佛曰:苦海无边,回头是岸,可是有多少人回头看到的,依然只能隔着彼岸观望。
因为他们看到的不是岸,依然是海。
这黑暗的大海没有尽头,若在这海中久了,难免会被这黑暗吞噬,沉沦其中。
这大竹峰才是真正的静逸之处,就算是小竹峰,都没有这里安静。
这个时间点,小竹峰的大家,估计都在望月台练剑呢。
论努力程度,估计也没有哪一脉能够比的过小竹峰,这是帝释天和张宇综合分析得出的结论。
“这么晚了,你怎么在这里等啊。”张小凡笑着走近。
“这才是我们更真实的生活。”陆雪琪同样微笑着,这是他们的第二个十年。
第一个十年,一个飘泊,一个等待,而这第二个十年,他们成亲生子,一点点看着那熊孩子都这么大了。
“儿子呢,今晚也不见他闹腾。”
这两只手啊,不自觉的就拉一起了。
“我让清儿把他给送下山去了。”陆雪琪这脸上就有瞬间的嫌弃,带他干什么!
你就没问问你儿子刚才唱的是什么歌吗?
张小凡笑了笑没说话,这已经是第二个十年了,小宇都八岁了,这要再过十年,当他不再缠着你的时候,你就该心凉了。
那可是你身上掉下来的一块肉啊!红尘小说网
他怎么会不记得,当小宇出生的时候,陆雪琪对这小生命的小心翼翼。
“这第三个十年啊,我们一家人依旧平平安安的在一起。”
许久以后,陆雪琪说了这么一句话。
“师傅和师娘啊,一定会保佑我们的。”
话语声回荡在这山路上,这是他们走了十年的地方,他们十年中走过的最长的路。
而若是张宇在这里,一定会撇撇嘴,都老夫老妻了,你俩能别这么煽情吗?
嗯,因为他就经常在张小凡和陆雪琪含情脉脉的时候,突然叫一声娘,他早已经坐实了小电灯泡的名声。
也难怪最近张小凡和陆雪琪去散步的时候总是不带他,当然,张宇一个人啊,玩的也挺高兴的。
没有老陆盯着,他能少挨多少骂啊,反正陆雪琪看自己哪都不顺眼。
估计这就是全天下亲娘的通病。
第二日,青云别院守卫处,当三派的人由齐昊和明阳领着从通天峰下来的时候,就看到守卫处聚集了两方人马。
这一方啊,是由风桓、唐阴虎领的人,而另一方,则是廿三院加上苏文康。
嗯,南山不算,他算是中立了,还有中立的一方便是管皋。
这些人,毫无例外的全是乙道这边的,原因是张宇唱了一晚上,已经严重影响了乙道这边所有人的修炼和作息。
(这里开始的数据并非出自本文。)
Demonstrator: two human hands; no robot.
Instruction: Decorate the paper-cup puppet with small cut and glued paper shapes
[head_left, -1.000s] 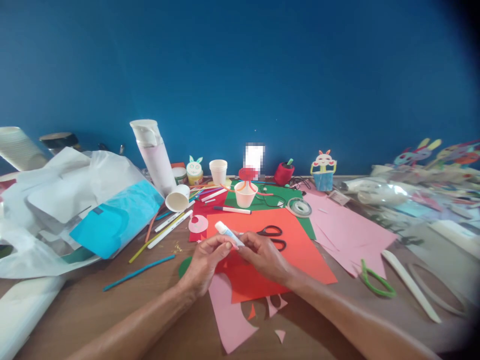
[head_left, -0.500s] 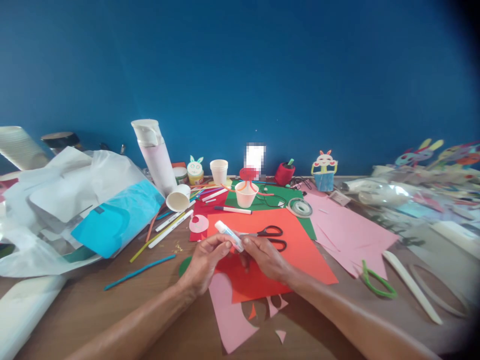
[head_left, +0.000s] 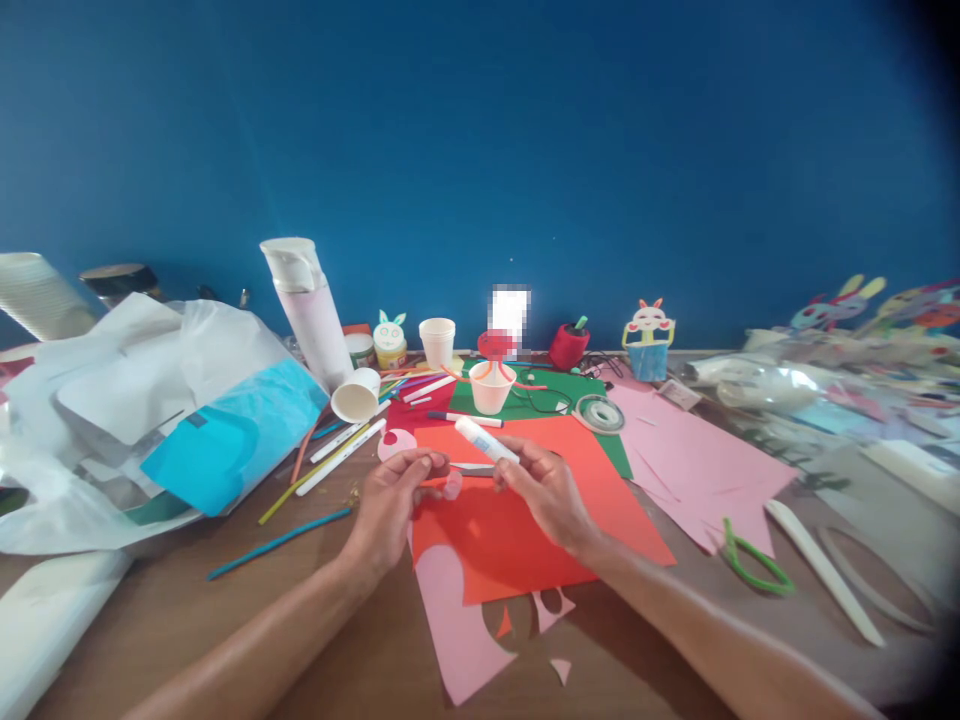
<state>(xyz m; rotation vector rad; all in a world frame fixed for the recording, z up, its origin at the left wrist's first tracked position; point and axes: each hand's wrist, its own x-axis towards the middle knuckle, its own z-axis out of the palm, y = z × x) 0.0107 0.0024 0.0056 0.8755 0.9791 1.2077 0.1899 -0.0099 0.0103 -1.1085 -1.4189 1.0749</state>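
Note:
My right hand (head_left: 544, 490) is closed around a white glue stick (head_left: 486, 441) with a blue-marked label, tilted with one end up to the left. My left hand (head_left: 394, 505) is closed in a pinch at a small pink paper piece (head_left: 452, 486), partly hidden by its fingers. Both hands are above a sheet of orange-red paper (head_left: 525, 545). Scissors (head_left: 474, 469) lie on this sheet, their handles hidden behind my right hand. Nearest me is a cut pink paper (head_left: 457, 640) with a rounded cutout.
A paper cup with red and orange parts (head_left: 492, 388) stands behind the sheet. Markers (head_left: 341, 458) and a blue pipe cleaner (head_left: 277, 545) lie left, beside a plastic bag (head_left: 232, 350). Right are a tape roll (head_left: 600, 414), pink paper (head_left: 697, 450) and a green pipe cleaner (head_left: 757, 570).
The glue stick has passed from between both hands into my right hand, moving slightly up and right. My left hand has come away from it and now pinches the pink paper piece.

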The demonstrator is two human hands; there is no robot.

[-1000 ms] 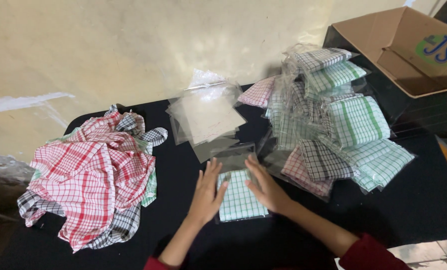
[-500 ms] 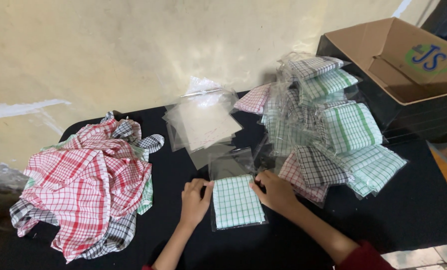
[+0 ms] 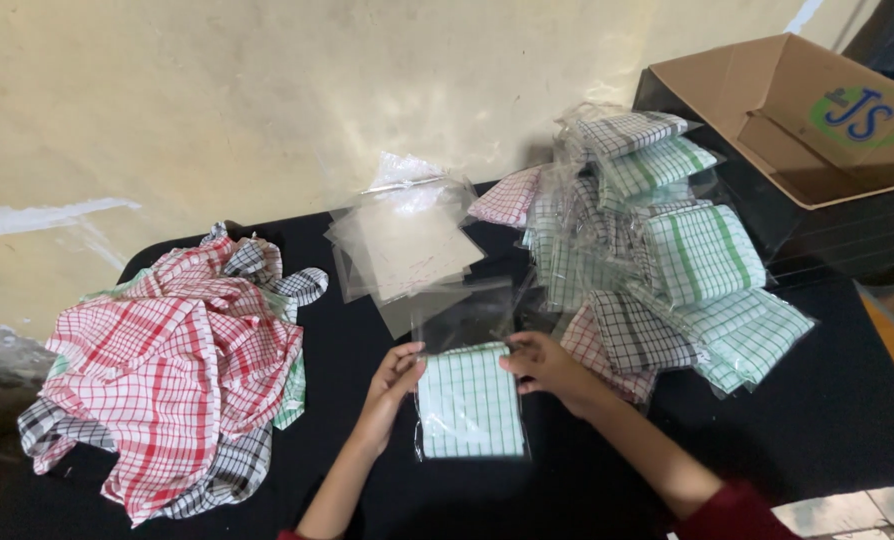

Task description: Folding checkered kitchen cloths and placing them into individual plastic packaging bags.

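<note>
A folded green-checked cloth [image 3: 470, 400] lies inside a clear plastic bag [image 3: 464, 325] on the black table [image 3: 827, 420]. My left hand [image 3: 392, 385] pinches the bag's upper left corner. At the upper right corner my right hand [image 3: 544, 364] grips the bag's edge. The bag's open flap sticks up behind the cloth, between my two hands.
A heap of loose red, black and green checked cloths [image 3: 172, 370] lies at the left. A stack of empty clear bags [image 3: 407, 240] sits behind. Several bagged cloths [image 3: 667, 270] pile at the right, beside an open cardboard box [image 3: 797, 115].
My hands slid from lying flat on the cloth up to the bag's top corners. The cloth now sits fully inside the bag.
</note>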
当然,张宇到后来也没再唱那一首了,而是因为心情高兴,什么也唱。
这本来是给诛仙世界带来别样的乐曲,可是对于青云别院那群修炼的人来说,就是噪音。
所以这就有了今天早上这一幕,张宇真是一个人和一群人在互怼。
你说你们,都多大了,也不知道让让我。
没错,他现在就是这样的心安理得,有恃无恐,不讲道理。
你们凭什么不让着我啊。
真的,其实大家真不是来告状的,就是想让守卫处的人管管张宇,你下午唱也行啊,你别大半夜的唱啊。
嗯,下午的话,恰好的错开了大家修炼的时间。
可是张宇知道以后就不乐意了,非要在守卫处和他们理论理论。
守卫处的人也感觉到无可奈何啊,你们从哪一点看出来我们能管了他。
瞧瞧这架式,你们招不过他,你们还非要招他。
这一幕,恰好被三派之人碰到。
他们从玉阶之上就在想,以张宇的脑筋,你们让他来参加青云试,真屈才了。
他最大的优势就是他根本就不讲理,而且他讲不理吧,他还会让你没理。
这一点,三派之人都是见识过的,这话呀,他是一套一套的说,还来回说。
明阳和齐昊倒是不在意,这都是小孩子在玩闹,这磕磕碰碰的不是很正常吗?
再说了,哪怕所有的人联合起来控诉张宇,那也改变不了什么,别说青云门有多疼张宇,你们给青云门做了什么贡献,张宇又做了什么贡献!
这话说难听点,青云门可以放弃此次青云试的任何人。
“干什么呢,都聚在这里,你们都想被取消资格吗?”有穆怀正匆匆赶来。
这才消停了几天,你们这一届啊,就是最难带的一届。
“穆师兄,你来的正好,我们只是在说廿三院大半夜传来的歌声,影响了我们。”
嗯,他们是真没说是谁唱的啊。
苏文清、王宗景和仇雕泗倒是平静,是我们唱的怎么了,我们唱歌关你们什么事啊。
这当事人张宇,倒是挺高傲的,怎么着,你们再告我,今晚我还唱。
这最尴尬的就是南山了,这廿三院是真把他也包含了,可他觉得他很安稳,最主要的是廿三院的事根本就不会消停。
只要有张宇在……
“是谁说,晚上不能唱歌的。是青云试的守则中规定了吗?”仇雕泗冷哼。
“你……”
“都别吵了,这修道同样是一种修心,如果你们连这一点杂音都抵抗不了,谈何在半年以后能心境大成。”穆怀正冷哼道,其实他是扫过了张宇以后,觉得自己这个当师兄的我也管不了他啊。
而他也就是这么说说吧,他也觉得要真是大半夜的,还真是噪音。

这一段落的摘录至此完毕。